No. 15 – Harlem Globetrotters
- Position: Guard

Personal information
- Born: April 24, 1993 (age 33)
- Listed height: 5 ft 8 in (1.73 m)
- Listed weight: 150 lb (68 kg)

Career information
- High school: Carver (Philadelphia, Pennsylvania)
- College: DePaul (2011–2015)
- WNBA draft: 2015: 2nd round, 19th overall pick
- Drafted by: Connecticut Sun
- Playing career: 2015, 2018–present

Career history
- 2015: San Antonio Stars
- 2015: Tulsa Shock
- 2018–present: Harlem Globetrotters
- 2019–present: Philadelphia Reign

Career highlights
- Big East Player of the Year (2015); 3× First-team All-Big East (2013–2015); Big East Most Improved Player (2013); Big East All-Freshman Team (2012);
- Stats at Basketball Reference

= Brittany Hrynko =

American basketball player (born 1993)

Brittany "Ice" Hrynko (born April 24, 1993) is an American basketball player, currently signed with the Philadelphia Reign of the Women's Basketball Development Association since 2019 and has also played with the Harlem Globetrotters since 2018. She was drafted by the Connecticut Sun of the Women's National Basketball Association in the 2015 WNBA draft.
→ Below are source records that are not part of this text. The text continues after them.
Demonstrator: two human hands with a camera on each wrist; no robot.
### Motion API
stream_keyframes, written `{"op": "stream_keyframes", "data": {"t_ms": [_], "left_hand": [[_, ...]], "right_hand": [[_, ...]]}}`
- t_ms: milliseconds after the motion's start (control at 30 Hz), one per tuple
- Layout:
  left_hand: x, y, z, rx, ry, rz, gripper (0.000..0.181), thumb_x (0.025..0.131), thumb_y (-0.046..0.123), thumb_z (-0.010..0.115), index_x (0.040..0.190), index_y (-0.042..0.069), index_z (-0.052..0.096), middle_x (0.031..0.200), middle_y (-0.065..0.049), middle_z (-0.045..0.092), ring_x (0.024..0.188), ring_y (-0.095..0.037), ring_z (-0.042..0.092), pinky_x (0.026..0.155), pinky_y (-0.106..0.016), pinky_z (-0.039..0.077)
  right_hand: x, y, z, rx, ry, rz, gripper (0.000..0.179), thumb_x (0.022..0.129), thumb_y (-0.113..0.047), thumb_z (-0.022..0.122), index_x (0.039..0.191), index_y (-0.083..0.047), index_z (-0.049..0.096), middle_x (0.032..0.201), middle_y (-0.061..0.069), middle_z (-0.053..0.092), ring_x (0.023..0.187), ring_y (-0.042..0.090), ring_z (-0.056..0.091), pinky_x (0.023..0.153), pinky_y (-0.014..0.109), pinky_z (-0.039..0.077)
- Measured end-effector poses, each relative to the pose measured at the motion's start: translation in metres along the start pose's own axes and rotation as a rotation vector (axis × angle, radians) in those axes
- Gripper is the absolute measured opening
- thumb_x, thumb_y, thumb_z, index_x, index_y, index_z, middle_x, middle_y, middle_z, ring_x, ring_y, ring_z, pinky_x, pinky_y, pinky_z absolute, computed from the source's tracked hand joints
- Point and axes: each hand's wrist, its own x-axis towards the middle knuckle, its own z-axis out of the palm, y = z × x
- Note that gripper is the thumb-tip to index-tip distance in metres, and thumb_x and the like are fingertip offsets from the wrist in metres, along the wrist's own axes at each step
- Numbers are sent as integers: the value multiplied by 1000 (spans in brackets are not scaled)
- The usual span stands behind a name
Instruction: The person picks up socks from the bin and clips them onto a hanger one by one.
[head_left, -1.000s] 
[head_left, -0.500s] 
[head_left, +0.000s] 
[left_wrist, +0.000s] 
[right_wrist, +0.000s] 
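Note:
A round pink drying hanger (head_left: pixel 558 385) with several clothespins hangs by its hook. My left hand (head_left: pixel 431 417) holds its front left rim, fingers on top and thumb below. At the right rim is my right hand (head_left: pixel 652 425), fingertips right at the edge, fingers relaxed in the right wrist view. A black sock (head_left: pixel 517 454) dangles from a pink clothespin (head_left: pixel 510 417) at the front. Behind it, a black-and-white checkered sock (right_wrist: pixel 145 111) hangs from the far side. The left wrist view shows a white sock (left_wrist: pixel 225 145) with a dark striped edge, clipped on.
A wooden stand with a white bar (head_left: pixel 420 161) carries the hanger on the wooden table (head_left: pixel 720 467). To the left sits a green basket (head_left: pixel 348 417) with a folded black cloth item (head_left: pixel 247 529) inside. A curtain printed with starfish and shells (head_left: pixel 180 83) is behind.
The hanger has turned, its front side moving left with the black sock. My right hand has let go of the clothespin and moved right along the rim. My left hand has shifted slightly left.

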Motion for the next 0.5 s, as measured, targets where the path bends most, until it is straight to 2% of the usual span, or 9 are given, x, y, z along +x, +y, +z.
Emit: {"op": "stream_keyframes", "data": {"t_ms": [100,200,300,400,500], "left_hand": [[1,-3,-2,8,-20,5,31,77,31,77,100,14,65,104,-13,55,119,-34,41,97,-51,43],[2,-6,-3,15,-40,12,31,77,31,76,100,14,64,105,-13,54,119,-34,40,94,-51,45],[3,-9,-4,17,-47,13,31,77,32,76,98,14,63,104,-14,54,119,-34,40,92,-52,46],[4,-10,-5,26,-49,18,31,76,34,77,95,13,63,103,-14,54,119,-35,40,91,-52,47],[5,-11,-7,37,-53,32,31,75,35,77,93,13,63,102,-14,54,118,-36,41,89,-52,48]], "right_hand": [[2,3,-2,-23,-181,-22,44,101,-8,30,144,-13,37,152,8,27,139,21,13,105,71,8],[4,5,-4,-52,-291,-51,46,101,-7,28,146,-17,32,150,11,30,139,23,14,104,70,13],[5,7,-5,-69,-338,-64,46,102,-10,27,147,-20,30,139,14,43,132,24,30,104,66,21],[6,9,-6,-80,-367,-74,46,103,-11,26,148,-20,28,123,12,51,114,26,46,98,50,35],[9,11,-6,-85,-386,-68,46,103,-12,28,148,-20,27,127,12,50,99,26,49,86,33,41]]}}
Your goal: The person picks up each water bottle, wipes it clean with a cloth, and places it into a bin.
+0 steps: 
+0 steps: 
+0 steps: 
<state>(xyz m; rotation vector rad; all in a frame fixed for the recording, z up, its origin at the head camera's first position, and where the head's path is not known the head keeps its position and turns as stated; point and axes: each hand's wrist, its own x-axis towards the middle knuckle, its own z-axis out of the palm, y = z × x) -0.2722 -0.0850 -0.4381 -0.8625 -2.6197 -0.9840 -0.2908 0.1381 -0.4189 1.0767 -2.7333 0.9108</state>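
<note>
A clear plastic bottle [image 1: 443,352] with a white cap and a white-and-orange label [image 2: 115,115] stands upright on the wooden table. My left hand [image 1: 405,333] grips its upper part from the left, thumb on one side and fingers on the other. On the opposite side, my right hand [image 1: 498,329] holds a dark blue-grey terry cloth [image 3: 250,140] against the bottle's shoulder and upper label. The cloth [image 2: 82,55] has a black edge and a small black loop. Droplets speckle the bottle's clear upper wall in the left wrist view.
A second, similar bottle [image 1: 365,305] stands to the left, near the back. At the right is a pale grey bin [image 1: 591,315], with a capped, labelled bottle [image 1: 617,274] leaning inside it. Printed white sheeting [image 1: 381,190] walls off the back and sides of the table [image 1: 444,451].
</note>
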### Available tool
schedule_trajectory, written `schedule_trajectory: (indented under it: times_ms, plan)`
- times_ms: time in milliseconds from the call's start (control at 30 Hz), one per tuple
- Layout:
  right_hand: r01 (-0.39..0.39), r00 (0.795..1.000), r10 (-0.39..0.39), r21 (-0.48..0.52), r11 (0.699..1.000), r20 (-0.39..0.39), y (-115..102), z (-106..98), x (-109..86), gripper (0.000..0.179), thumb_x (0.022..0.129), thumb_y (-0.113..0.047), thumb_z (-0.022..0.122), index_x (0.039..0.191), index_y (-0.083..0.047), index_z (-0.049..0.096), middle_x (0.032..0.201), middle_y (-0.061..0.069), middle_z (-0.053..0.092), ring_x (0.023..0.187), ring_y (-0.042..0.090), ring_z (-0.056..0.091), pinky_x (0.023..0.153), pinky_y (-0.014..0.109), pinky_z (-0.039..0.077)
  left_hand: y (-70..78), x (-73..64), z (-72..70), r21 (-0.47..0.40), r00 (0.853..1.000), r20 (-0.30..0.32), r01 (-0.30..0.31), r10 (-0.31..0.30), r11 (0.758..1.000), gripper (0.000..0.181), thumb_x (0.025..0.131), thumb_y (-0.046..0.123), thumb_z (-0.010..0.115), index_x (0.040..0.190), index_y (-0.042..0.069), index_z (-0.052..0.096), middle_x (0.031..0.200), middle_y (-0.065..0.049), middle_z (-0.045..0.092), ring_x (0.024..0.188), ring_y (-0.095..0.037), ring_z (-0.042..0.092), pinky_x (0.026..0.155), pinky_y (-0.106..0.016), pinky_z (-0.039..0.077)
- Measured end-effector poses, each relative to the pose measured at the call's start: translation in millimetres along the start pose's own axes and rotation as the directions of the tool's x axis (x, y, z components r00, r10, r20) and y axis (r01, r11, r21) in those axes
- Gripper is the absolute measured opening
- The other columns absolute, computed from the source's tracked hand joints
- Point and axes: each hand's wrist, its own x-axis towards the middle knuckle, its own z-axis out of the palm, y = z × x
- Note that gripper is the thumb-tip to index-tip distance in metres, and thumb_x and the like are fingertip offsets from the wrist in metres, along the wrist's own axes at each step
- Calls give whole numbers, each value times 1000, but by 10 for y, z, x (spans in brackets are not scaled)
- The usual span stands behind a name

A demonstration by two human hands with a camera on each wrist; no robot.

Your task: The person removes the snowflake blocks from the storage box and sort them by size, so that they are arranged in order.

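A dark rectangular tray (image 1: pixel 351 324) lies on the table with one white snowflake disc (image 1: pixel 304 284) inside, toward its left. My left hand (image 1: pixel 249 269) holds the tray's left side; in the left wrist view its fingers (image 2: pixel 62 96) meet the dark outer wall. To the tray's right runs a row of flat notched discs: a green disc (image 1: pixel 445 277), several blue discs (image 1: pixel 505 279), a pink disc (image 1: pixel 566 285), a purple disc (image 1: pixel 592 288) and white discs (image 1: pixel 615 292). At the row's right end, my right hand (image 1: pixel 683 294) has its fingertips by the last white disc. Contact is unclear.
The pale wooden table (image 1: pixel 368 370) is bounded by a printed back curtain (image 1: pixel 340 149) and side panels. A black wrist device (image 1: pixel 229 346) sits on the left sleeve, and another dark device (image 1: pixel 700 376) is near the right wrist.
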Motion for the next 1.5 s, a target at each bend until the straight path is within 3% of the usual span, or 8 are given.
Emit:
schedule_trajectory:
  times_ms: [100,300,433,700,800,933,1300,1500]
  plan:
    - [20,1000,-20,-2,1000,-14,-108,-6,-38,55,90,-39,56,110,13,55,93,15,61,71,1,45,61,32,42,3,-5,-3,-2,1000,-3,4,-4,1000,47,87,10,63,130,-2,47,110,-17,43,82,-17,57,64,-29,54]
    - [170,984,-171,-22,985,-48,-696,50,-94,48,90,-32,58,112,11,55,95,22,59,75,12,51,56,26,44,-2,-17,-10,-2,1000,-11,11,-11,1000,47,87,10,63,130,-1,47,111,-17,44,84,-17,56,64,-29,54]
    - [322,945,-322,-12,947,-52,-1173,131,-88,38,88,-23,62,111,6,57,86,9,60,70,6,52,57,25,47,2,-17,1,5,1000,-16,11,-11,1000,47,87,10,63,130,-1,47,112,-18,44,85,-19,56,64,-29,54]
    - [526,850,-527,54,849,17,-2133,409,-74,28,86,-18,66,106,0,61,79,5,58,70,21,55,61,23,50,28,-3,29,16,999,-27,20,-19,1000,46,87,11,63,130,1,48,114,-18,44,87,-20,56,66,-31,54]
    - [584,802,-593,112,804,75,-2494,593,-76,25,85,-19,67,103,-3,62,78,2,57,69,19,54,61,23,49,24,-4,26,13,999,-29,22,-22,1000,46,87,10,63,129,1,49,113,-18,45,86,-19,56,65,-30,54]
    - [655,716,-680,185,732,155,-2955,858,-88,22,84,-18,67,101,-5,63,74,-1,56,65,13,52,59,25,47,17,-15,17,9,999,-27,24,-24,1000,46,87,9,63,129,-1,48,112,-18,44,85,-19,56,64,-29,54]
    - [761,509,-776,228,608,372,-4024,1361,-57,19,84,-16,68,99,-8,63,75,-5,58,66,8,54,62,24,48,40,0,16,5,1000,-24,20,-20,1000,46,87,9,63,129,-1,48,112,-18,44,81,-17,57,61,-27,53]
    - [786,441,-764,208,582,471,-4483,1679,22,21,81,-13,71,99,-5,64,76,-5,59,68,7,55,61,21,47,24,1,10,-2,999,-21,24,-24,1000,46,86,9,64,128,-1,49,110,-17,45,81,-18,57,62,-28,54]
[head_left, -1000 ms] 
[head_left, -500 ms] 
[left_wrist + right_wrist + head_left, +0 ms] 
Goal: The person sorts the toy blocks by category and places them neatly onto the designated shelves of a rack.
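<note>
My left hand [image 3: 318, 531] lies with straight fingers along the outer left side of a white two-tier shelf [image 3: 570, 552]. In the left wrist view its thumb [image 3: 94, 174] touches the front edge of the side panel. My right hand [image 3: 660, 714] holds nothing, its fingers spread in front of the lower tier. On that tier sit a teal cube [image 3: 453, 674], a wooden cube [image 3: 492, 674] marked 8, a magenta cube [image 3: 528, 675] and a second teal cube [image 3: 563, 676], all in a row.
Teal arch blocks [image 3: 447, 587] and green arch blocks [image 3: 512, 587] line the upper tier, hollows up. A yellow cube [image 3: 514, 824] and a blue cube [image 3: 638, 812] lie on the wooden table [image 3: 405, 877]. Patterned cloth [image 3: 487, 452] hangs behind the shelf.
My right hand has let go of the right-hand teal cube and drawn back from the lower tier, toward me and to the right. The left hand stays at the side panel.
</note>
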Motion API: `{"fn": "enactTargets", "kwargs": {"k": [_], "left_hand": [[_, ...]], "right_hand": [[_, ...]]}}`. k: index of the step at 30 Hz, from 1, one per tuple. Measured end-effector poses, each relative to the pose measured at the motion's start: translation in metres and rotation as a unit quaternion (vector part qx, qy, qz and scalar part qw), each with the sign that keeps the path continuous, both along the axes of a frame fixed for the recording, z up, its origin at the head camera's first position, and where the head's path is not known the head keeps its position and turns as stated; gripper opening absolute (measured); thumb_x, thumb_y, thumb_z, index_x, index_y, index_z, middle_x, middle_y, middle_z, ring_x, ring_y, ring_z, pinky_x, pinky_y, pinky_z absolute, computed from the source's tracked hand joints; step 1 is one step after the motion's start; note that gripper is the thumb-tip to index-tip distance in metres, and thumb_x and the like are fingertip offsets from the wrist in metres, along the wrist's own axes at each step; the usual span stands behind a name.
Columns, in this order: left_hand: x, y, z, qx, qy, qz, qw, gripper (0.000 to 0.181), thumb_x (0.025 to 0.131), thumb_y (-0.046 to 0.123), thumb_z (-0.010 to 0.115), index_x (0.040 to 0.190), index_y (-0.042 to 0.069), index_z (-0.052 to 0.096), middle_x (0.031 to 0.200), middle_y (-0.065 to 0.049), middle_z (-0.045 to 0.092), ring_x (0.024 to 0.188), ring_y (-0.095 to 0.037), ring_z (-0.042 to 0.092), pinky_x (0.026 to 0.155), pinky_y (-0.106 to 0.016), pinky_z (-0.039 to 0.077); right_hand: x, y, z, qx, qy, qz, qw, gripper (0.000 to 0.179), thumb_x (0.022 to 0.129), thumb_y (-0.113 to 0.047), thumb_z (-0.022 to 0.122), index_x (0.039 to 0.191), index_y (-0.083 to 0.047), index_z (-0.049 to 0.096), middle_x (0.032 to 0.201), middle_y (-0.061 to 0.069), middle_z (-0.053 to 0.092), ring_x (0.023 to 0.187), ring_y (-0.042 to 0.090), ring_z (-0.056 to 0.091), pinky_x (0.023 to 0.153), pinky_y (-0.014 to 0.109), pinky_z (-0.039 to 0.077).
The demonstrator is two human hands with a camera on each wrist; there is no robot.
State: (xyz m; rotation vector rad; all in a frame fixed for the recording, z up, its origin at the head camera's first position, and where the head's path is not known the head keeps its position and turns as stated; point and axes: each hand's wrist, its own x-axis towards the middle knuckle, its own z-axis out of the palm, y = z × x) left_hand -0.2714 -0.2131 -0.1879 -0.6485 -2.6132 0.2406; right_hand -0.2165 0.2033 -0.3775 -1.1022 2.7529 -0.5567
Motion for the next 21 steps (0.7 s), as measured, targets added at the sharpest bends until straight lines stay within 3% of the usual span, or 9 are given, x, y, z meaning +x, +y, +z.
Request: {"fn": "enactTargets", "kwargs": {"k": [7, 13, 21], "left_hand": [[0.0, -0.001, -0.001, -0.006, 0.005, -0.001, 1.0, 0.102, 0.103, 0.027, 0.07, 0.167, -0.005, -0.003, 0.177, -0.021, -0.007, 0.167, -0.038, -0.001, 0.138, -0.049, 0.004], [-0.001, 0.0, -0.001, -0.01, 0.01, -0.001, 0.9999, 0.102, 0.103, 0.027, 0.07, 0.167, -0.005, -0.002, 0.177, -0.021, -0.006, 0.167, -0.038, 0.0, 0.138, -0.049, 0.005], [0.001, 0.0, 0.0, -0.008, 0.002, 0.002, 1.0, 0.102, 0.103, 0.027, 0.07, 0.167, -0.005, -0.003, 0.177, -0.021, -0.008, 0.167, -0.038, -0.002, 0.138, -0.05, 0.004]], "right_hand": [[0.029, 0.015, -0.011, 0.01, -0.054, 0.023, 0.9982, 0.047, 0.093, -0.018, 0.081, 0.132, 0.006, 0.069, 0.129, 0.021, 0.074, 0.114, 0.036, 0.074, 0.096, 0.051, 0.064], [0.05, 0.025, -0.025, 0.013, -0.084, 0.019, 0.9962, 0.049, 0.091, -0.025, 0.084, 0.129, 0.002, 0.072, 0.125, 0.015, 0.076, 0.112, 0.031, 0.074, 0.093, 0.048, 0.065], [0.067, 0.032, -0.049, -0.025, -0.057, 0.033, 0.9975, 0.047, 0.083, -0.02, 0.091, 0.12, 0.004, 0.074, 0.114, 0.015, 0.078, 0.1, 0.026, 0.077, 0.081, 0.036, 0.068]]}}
She was then traded to the Atlanta Dream, but was released and later signed short-term contracts with the San Antonio Stars and Tulsa Shock. From 2015 to 2018 she signed with teams in Israel, Slovakia, Italy and Germany.

==College==
In Hrynko's final season at DePaul she averaged 19.1 points per game. She is DePaul's ninth WNBA draft pick.

==Career statistics==

===WNBA===
====Regular season====

WNBA regular season statistics
| Year | Team | GP | GS | MPG | FG% | 3P% | FT% | RPG | APG | SPG | BPG | TO | PPG |
| 2015 | San Antonio | 5 | 0 | 3.0 | .167 | .000 | — | 0.0 | 0.2 | 0.0 | 0.0 | 0.2 | 0.4 |
| Tulsa | 2 | 0 | 1.5 | .000 | .000 | — | 0.0 | 0.0 | 0.0 | 0.0 | 0.0 | 0.0 |
| Career | 1 year, 2 teams | 7 | 0 | 2.6 | .143 | .000 | — | 0.0 | 0.1 | 0.0 | 0.0 | 0.1 | 0.3 |

===College===

NCAA statistics
| Year | Team | GP | Points | FG% | 3P% | FT% | RPG | APG | SPG | BPG | PPG |
|---|---|---|---|---|---|---|---|---|---|---|---|
| 2011-12 | DePaul | 34 | 366 | 34.7 | 32.0 | 69.7 | 4.3 | 3.9 | 1.8 | 0.1 | 10.8 |
| 2012-13 | DePaul | 33 | 486 | 32.8 | 31.1 | 70.1 | 4.5 | 4.8 | 2.0 | 0.3 | 14.7 |
| 2013-14 | DePaul | 36 | 449 | 40.6 | 32.1 | 60.5 | 3.7 | 5.6 | 2.4 | 0.2 | 12.5 |
| 2014-15 | DePaul | 35 | 669 | 43.3 | 34.2 | 69.0 | 3.8 | 5.3 | 2.6 | 0.1 | 19.1 |
| Career |  | 138 | 1970 | 38.2 | 32.4 | 67.2 | 4.1 | 4.9 | 2.2 | 0.2 | 14.3 |

==Personal life==
As of late May 2015, she has almost 30 tattoos.